GOAL OF THE EXERCISE:
Because the copy must hold no pictures, return the data below with all of its words intact.

=== SUPPLIED INFORMATION ===

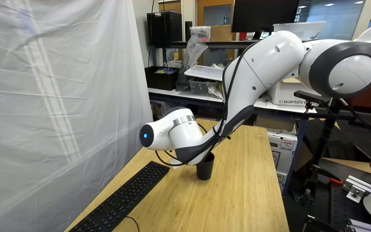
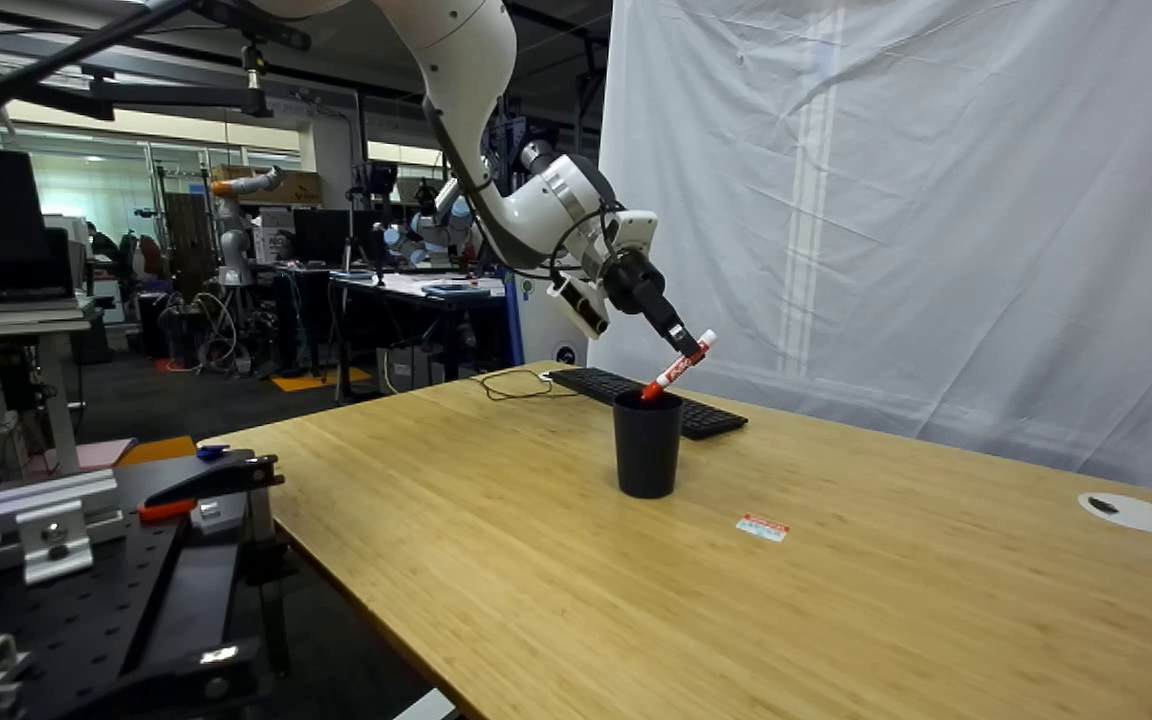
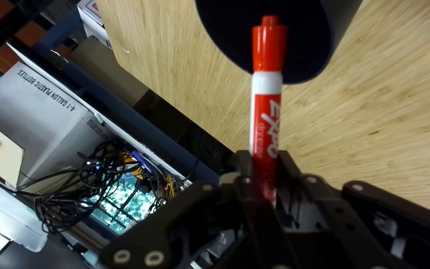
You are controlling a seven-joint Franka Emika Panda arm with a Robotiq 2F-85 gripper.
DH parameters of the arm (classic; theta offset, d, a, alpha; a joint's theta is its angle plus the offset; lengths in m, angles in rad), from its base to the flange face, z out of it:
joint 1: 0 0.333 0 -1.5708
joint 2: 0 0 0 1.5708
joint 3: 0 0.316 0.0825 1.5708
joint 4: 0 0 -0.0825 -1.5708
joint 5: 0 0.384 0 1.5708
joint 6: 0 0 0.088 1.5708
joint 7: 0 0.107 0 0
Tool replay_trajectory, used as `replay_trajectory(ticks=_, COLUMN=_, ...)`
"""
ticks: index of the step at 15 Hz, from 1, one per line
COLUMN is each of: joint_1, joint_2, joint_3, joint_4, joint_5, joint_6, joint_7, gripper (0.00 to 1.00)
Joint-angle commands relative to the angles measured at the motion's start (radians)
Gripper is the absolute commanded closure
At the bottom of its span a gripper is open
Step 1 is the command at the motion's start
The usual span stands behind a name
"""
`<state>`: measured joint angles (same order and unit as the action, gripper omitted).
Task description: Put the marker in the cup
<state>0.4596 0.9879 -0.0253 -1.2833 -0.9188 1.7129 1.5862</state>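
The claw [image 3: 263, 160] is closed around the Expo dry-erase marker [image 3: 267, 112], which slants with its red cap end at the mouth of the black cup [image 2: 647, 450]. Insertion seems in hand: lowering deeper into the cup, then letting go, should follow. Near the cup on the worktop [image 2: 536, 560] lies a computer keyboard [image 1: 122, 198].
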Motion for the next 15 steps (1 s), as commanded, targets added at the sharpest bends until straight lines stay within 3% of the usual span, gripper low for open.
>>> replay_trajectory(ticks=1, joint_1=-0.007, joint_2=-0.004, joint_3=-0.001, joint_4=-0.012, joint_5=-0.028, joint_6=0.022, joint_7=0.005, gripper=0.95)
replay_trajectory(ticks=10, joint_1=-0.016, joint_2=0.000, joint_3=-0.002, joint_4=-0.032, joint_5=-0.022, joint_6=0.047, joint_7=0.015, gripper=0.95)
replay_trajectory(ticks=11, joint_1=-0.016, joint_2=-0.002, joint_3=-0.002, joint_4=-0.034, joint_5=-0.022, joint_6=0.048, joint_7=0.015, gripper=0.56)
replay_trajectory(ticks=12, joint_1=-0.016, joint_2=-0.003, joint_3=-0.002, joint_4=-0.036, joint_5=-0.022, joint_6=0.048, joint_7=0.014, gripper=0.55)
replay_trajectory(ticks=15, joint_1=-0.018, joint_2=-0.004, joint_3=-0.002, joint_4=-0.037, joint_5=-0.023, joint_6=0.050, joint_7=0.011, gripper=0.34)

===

THE COMPLETED TASK:
You are controlling a seven-joint Franka Emika Panda arm with a Robotiq 2F-85 gripper.
DH parameters of the arm (classic; theta offset, d, a, alpha; a joint's theta is its angle plus the offset; lengths in m, angles in rad), from its base to the flange face, z out of it:
joint 1: 0 0.333 0 -1.5708
joint 2: 0 0 0 1.5708
joint 3: 0 0.316 0.0825 1.5708
joint 4: 0 0 -0.0825 -1.5708
joint 5: 0 0.384 0 1.5708
joint 6: 0 0 0.088 1.5708
joint 7: 0 0.107 0 0
Tool replay_trajectory, used as `replay_trajectory(ticks=_, COLUMN=_, ...)`
"""
ticks: index of the step at 15 Hz, from 1, one per line
COLUMN is each of: joint_1, joint_2, joint_3, joint_4, joint_5, joint_6, joint_7, gripper (0.00 to 1.00)
Joint-angle commands relative to the angles measured at the motion's start (radians)
Gripper is the absolute commanded closure
At the bottom of its span a gripper is open
Step 1 is the command at the motion's start
The usual span stands behind a name
"""
`<state>`: measured joint angles (same order and unit as the action, gripper omitted).
Task description: Put the marker in the cup
<state>0.4596 0.9879 -0.0253 -1.2833 -0.9188 1.7129 1.5862</state>
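The claw [image 3: 263, 160] is closed around the Expo dry-erase marker [image 3: 267, 112], which slants with its red cap end at the mouth of the black cup [image 2: 647, 450]. Insertion seems in hand: lowering deeper into the cup, then letting go, should follow. Near the cup on the worktop [image 2: 536, 560] lies a computer keyboard [image 1: 122, 198].
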Motion for the next 15 steps (1 s), as commanded, targets added at the sharpest bends until straight lines stay within 3% of the usual span, gripper low for open.
>>> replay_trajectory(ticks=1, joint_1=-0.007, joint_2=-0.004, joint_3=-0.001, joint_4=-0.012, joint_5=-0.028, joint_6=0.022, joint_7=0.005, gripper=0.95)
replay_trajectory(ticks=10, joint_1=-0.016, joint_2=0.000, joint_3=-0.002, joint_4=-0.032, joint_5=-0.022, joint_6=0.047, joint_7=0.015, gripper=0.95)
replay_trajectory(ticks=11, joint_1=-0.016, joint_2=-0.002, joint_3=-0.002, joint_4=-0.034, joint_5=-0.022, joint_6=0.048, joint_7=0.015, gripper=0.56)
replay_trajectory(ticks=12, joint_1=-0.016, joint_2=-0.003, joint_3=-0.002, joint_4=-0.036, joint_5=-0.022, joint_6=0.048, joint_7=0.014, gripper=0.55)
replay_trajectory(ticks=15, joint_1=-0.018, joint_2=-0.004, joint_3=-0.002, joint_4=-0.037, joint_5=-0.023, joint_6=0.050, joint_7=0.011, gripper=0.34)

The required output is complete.